Вот так мои слова произвели эффект, противоположный задуманному. Или, может быть, не совсем противоположный. Взяв наживку, но помчавшись с ней в совершенно неожиданном направлении, Джейми определенно ткнул булавкой в мою скуку и раздражение. Страх – по-своему сильный интоксикант. Это вам подтвердит любой, кто подсел на адреналин. Рискнув в данном случае, я одним предложением, несколькими раздраженными словами усложнила свою позицию.
Теперь инициатива и контроль за ситуацией перешли к нему. Джейми мог делать со мной все, что хотел.
Я решила, что единственный способ вернуть утраченное – продолжить в том же духе. Не паниковать, сыграть спокойно и рассудительно. Я подумала, что единственный способ все восстановить – это продолжить.
– О’кей. Если ты так хочешь.
Джейми заявил, что нет, он так не хочет, но не представляет, что делать, и чувствует, что уже давно не может удовлетворить меня в наших отношениях.
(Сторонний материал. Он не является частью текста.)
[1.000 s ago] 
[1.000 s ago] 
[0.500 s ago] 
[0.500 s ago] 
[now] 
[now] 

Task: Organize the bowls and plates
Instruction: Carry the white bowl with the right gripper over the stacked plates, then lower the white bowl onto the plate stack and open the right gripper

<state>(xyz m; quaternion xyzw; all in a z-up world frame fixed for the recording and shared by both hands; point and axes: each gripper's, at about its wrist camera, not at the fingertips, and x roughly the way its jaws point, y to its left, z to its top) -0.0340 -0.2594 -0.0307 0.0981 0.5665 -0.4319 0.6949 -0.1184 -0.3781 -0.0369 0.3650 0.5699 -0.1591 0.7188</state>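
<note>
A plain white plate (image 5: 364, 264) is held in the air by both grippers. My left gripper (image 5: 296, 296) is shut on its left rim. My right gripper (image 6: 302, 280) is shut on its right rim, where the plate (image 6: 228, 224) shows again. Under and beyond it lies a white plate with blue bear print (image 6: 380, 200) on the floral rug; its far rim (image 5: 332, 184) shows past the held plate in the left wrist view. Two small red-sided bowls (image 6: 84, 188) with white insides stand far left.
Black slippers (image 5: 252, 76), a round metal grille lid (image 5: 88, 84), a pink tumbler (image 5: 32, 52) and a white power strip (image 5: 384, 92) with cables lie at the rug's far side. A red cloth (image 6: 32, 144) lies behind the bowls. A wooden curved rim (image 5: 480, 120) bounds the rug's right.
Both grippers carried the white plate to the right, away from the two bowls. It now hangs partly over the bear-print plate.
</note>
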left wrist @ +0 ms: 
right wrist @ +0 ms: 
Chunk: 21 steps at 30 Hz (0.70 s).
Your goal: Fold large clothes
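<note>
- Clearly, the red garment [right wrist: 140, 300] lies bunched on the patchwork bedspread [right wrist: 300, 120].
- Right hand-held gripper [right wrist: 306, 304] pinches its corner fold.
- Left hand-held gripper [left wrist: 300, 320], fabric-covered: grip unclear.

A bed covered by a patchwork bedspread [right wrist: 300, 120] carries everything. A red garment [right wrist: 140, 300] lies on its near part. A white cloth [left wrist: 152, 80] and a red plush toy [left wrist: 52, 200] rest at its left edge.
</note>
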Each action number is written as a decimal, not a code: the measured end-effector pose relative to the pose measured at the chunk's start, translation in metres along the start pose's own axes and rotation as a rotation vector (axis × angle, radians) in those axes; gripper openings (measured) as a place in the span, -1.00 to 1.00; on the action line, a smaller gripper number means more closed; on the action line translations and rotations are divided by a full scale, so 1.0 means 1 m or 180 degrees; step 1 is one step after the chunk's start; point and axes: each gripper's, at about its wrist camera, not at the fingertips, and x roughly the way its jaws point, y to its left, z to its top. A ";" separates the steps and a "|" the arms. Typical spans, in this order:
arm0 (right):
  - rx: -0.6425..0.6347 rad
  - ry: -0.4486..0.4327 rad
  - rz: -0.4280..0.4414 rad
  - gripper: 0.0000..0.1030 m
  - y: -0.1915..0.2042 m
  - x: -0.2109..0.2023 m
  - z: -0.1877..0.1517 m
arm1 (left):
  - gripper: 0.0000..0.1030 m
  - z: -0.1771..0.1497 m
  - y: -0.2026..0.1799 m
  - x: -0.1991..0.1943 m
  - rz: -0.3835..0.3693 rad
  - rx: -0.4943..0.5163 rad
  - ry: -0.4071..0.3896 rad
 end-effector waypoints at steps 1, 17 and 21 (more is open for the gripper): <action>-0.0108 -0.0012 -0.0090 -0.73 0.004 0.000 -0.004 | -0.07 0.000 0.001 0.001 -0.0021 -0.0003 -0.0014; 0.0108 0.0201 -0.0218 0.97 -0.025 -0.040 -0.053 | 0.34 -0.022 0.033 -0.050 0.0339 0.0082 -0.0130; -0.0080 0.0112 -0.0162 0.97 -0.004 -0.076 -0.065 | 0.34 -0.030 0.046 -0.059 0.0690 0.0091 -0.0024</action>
– Удовлетворить меня или себя?
– Ну, может, понемножку того и другого.
Потом приехал парень из ААА, и Джейми взялся объяснять, в чем дело. Я слышала, что они говорят, но вникнуть в суть не могла, поскольку обдумывала случившееся. Наверно, надо было держать рот на замке. С другой стороны, я чувствовала, что осталась верной себе. Вот только которой себе? Той себе, которая хотела немножко все встряхнуть, чтобы получить свою долю внимания и обожания? Той себе, которой требовалось встряхнуться, потому что боль от жизни в материальном теле так охренительно притупилась? Какой-то высшей себе, которая изрекла, что он не хорош для меня? Тем двадцати двум процентам меня, которые оказались полной задницей?
– Давай-ка хорошенько это обдумаем, – сказал Джейми после того, как они поставили запаску. – Спешить нам некуда, никто нас не гонит.
– Обдумаем вместе или порознь? – спросила я.
Вместе или порознь – для нас это всегда был большой вопрос. Джейми хотел, чтобы мы бывали вместе не больше двух ночей в неделю. Я проталкивала четыре, и когда оставалась в квартире одна, мне так недоставало его объятий. Я всячески намекала на то, что располагаю свободным временем. Я напивалась белым вином и напрашивалась, умоляла, делала все, чтобы только чувствовать себя желанной, знать, что меня всегда примут. То была потребность, стоявшая на отсутствии потребности. Поэтому я была за больше «вместе». Но когда я оставалась с ним, близость никогда не получалась такой, какой мне хотелось. В его присутствии я задыхалась. Когда он не отталкивал меня, близость отвращала.
– Наверно, сегодня будет лучше побыть врозь. А еще завтра и во вторник. Может быть, неделю? У меня куча работы, и хорошо бы попробовать сейчас, оценить, посмотреть, как оно пойдет.
– Конечно, – сказала я, хотя и испугалась.
Он поцеловал меня в лоб.
– Люблю тебя.
– Да, о’кей.
– Ох, ну не надо, Люси. – Он вылез из моей машины и захлопнул дверцу.
– Извини! – Мой голос потащился за ним следом.